*EXERCISE REQUIREMENTS*.
What is needed here is an exact repetition of the records below, beginning at the line that has "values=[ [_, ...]" and stopping after the line that has "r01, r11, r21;".
BEGIN
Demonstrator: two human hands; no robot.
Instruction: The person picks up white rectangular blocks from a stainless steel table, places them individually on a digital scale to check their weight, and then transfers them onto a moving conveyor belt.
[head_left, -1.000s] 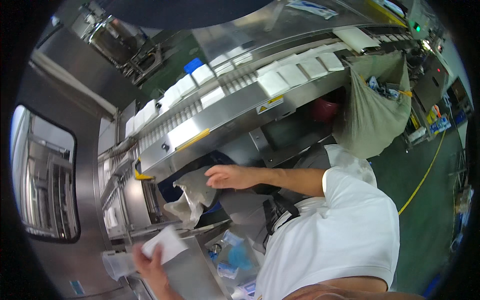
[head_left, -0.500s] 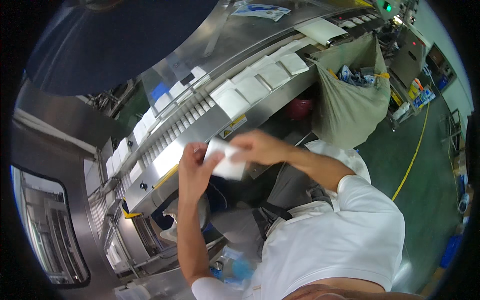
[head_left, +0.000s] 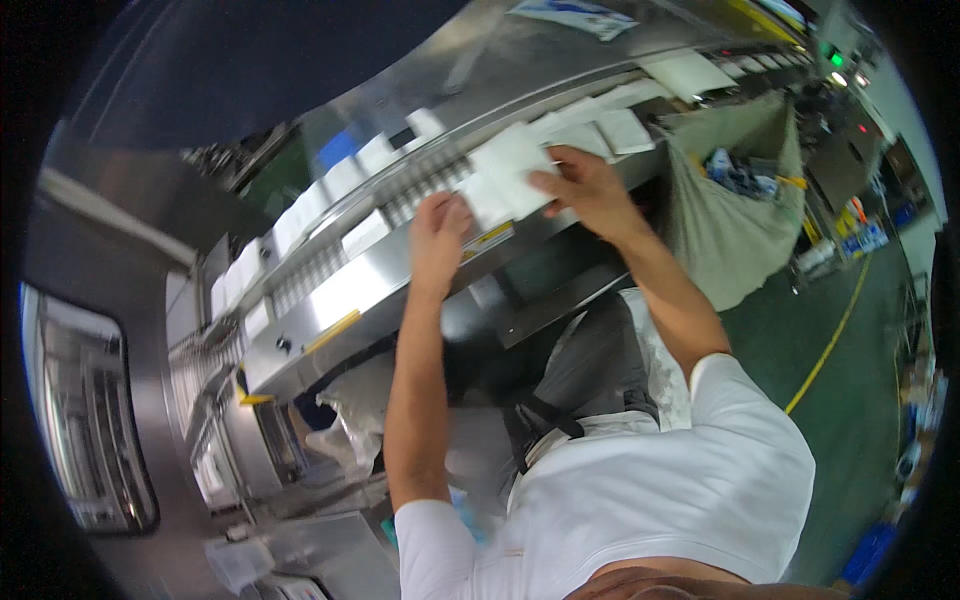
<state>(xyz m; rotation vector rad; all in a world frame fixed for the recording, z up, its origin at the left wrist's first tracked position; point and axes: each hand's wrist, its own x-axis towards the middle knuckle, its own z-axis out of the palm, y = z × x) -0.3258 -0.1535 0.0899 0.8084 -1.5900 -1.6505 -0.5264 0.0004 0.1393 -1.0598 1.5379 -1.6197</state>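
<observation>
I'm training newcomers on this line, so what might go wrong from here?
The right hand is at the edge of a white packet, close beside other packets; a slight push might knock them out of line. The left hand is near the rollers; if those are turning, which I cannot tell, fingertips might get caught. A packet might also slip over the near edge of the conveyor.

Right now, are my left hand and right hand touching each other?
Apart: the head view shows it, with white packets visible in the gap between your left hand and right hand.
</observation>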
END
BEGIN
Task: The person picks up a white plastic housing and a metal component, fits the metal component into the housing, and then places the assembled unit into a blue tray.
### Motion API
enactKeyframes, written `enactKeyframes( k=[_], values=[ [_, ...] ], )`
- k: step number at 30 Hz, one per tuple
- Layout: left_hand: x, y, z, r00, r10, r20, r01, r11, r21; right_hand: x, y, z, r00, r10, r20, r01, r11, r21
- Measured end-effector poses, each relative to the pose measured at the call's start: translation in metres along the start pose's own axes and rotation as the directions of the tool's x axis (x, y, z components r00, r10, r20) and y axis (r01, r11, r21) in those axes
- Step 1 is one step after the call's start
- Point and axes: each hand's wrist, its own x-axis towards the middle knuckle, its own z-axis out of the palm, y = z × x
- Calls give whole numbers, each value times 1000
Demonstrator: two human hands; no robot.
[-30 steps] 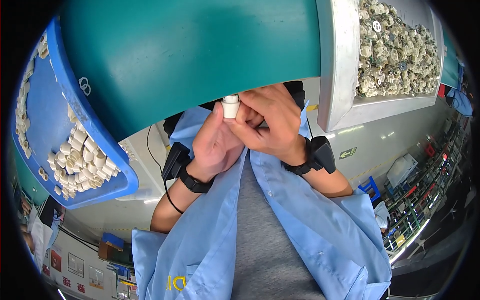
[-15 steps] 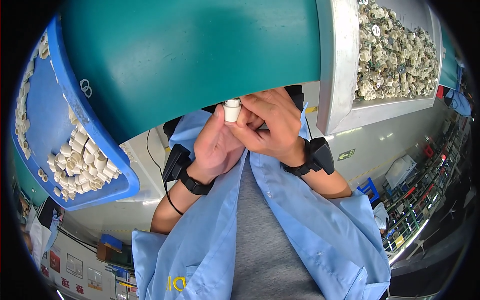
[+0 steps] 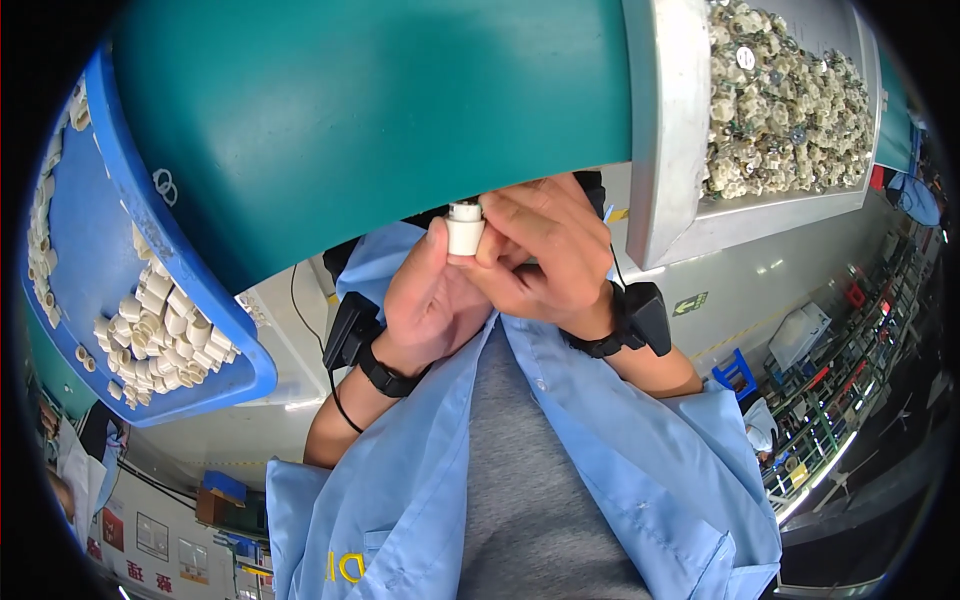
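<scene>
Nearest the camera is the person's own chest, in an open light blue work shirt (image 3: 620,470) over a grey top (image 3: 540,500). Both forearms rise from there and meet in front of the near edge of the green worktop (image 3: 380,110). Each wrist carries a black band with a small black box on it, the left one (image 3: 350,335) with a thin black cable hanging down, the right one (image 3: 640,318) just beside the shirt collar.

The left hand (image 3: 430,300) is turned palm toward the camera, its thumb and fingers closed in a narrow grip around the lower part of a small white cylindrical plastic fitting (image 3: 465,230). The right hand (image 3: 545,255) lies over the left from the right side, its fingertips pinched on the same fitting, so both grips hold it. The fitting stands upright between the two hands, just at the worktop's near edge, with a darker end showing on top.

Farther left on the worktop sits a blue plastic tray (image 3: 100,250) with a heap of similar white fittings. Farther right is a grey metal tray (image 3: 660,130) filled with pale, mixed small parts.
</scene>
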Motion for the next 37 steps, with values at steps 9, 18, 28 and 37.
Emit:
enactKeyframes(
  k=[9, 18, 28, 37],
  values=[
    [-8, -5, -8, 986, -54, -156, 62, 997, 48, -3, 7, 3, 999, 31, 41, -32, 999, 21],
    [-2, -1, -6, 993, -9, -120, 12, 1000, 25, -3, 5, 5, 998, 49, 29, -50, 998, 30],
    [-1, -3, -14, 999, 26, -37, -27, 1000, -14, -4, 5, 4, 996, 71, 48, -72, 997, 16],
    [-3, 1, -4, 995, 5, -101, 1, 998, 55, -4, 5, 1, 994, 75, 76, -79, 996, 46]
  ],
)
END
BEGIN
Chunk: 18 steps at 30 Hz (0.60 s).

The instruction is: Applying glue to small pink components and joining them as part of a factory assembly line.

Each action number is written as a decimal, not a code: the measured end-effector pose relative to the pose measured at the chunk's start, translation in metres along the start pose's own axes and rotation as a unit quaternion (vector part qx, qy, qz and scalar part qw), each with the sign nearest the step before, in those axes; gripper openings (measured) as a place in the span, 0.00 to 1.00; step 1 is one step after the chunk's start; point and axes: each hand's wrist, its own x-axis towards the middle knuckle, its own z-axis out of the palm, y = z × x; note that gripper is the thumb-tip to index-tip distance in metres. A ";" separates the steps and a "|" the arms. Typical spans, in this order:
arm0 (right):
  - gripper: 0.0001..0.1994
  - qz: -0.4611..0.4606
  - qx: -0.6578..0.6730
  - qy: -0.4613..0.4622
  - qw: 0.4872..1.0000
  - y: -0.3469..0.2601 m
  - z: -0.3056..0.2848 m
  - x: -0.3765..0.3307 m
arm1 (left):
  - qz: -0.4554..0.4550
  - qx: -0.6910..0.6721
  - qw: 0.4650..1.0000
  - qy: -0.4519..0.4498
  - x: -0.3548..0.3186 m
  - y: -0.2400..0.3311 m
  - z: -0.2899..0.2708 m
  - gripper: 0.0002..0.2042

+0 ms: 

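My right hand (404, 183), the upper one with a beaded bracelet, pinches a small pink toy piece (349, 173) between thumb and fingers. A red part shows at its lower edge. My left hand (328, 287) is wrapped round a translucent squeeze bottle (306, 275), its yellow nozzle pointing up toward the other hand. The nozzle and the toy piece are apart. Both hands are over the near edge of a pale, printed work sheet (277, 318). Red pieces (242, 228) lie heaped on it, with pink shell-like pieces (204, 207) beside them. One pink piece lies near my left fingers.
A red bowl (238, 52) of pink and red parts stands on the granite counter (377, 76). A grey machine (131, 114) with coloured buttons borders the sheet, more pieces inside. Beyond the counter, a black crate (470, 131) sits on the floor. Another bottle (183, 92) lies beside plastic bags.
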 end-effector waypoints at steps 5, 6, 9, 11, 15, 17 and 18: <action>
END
*TASK OUTPUT*.
enactKeyframes, written `enactKeyframes( k=[_], values=[ [_, ...] ], )`
- k: step number at 30 Hz, one per tuple
- Layout: left_hand: x, y, z, r00, r10, r20, r01, r11, r21; right_hand: x, y, z, r00, r10, r20, r01, r11, r21

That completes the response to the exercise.